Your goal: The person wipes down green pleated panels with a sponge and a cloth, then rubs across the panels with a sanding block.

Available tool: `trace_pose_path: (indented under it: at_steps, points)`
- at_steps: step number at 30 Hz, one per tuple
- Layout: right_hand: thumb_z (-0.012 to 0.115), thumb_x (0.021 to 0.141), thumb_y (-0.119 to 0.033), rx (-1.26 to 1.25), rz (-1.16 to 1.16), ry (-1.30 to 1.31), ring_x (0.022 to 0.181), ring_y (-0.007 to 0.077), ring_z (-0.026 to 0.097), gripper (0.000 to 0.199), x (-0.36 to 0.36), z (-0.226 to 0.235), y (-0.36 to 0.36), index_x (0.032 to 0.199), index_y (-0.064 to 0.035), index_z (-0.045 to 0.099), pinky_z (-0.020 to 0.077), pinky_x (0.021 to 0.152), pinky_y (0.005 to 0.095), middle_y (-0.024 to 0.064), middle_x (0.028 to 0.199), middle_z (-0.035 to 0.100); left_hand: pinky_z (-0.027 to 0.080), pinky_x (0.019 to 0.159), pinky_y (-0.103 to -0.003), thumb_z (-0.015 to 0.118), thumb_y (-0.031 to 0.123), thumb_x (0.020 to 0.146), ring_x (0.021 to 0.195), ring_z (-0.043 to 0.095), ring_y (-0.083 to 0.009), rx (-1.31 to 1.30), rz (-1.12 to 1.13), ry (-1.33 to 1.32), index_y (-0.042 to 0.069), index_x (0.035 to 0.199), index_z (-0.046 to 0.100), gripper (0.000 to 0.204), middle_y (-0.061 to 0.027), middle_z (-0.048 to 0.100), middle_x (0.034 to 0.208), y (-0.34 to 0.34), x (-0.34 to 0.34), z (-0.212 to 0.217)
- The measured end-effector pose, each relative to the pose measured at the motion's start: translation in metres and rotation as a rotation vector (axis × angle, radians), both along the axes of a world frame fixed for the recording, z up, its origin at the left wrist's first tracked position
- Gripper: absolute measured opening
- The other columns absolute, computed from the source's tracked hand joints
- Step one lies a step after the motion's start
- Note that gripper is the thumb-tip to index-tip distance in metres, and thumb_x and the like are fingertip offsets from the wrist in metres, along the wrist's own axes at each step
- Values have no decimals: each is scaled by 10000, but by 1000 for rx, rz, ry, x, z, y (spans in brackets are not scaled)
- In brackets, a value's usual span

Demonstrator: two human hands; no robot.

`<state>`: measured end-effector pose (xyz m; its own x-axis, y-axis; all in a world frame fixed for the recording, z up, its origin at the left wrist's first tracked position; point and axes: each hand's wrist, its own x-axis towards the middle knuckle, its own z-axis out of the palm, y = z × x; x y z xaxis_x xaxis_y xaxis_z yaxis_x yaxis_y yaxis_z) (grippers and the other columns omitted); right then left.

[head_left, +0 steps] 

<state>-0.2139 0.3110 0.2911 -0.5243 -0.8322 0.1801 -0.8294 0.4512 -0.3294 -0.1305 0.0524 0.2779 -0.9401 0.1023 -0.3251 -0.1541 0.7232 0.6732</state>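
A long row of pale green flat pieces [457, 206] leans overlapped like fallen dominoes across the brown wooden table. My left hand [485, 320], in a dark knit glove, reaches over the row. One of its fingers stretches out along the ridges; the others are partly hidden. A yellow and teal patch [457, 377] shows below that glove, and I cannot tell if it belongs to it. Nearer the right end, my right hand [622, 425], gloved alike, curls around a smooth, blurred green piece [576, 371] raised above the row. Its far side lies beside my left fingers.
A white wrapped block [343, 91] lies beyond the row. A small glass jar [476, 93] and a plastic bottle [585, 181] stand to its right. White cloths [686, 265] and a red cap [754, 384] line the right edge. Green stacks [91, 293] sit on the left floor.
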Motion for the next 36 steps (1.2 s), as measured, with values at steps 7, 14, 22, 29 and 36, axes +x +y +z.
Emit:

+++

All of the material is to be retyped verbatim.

**SOLVED PROBLEM**
Your goal: The person wipes down green pleated panels with a sponge and a cloth, then rubs across the panels with a sanding block.

Available tool: `trace_pose_path: (indented under it: at_steps, points)`
- at_steps: step number at 30 Hz, one per tuple
- Layout: right_hand: thumb_z (-0.012 to 0.115), thumb_x (0.021 to 0.141), thumb_y (-0.119 to 0.033), rx (-1.26 to 1.25), rz (-1.16 to 1.16), ry (-1.30 to 1.31), ring_x (0.022 to 0.181), ring_y (-0.007 to 0.077), ring_z (-0.026 to 0.097), gripper (0.000 to 0.199), x (-0.36 to 0.36), z (-0.226 to 0.235), y (-0.36 to 0.36), index_x (0.032 to 0.199), index_y (-0.064 to 0.035), index_z (-0.045 to 0.099), pinky_z (-0.020 to 0.077), pinky_x (0.021 to 0.152), pinky_y (0.005 to 0.095), middle_y (-0.024 to 0.064), middle_x (0.028 to 0.199), middle_z (-0.035 to 0.100); left_hand: pinky_z (-0.027 to 0.080), pinky_x (0.019 to 0.159), pinky_y (-0.103 to -0.003), thumb_z (-0.015 to 0.118), thumb_y (-0.031 to 0.123), thumb_x (0.020 to 0.146), ring_x (0.021 to 0.195), ring_z (-0.043 to 0.095), ring_y (-0.083 to 0.009), rx (-1.31 to 1.30), rz (-1.12 to 1.13), ry (-1.33 to 1.32), index_y (-0.042 to 0.069), index_x (0.035 to 0.199), index_z (-0.046 to 0.100), gripper (0.000 to 0.204), middle_y (-0.061 to 0.027), middle_z (-0.048 to 0.100), middle_x (0.034 to 0.208), y (-0.34 to 0.34), x (-0.34 to 0.34), z (-0.212 to 0.217)
- The measured end-effector pose, each relative to the pose measured at the motion's start: translation in metres and rotation as a rotation vector (axis × angle, radians), both along the axes of a world frame fixed for the recording, z up, its origin at the left wrist's first tracked position
- Gripper: absolute measured opening
- The other columns absolute, computed from the source's tracked hand joints
- Step one lies a step after the motion's start
- Note that gripper is the thumb-tip to index-tip distance in metres, and thumb_x and the like are fingertip offsets from the wrist in metres, along the wrist's own axes at each step
- Values have no decimals: each is scaled by 10000, but by 1000 for rx, rz, ry, x, z, y (spans in brackets are not scaled)
- In brackets, a value's usual span

Demonstrator: two human hands; no robot.

`<state>`: measured end-effector pose (xyz m; its own x-axis, y-axis; all in a world frame fixed for the recording, z up, its origin at the left wrist's first tracked position; point and axes: each hand's wrist, its own x-axis towards the middle knuckle, its own z-axis out of the palm, y = z × x; x y z xaxis_x xaxis_y xaxis_z yaxis_x yaxis_y yaxis_z) (grippers and the other columns omitted); right then left.

[head_left, +0 steps] 

<state>-0.2139 0.3110 0.2911 -0.5243 -0.8322 0.1801 -0.8294 0.4512 -0.3294 -0.1305 0.0524 0.2779 -0.9401 0.1023 -0.3251 -0.1541 0.7232 0.6732</state>
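A long row of pale green flat pieces [457, 206] leans overlapped like fallen dominoes across the brown wooden table. My left hand [485, 320], in a dark knit glove, reaches over the row. One of its fingers stretches out along the ridges; the others are partly hidden. A yellow and teal patch [457, 377] shows below that glove, and I cannot tell if it belongs to it. Nearer the right end, my right hand [622, 425], gloved alike, curls around a smooth, blurred green piece [576, 371] raised above the row. Its far side lies beside my left fingers.
A white wrapped block [343, 91] lies beyond the row. A small glass jar [476, 93] and a plastic bottle [585, 181] stand to its right. White cloths [686, 265] and a red cap [754, 384] line the right edge. Green stacks [91, 293] sit on the left floor.
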Motion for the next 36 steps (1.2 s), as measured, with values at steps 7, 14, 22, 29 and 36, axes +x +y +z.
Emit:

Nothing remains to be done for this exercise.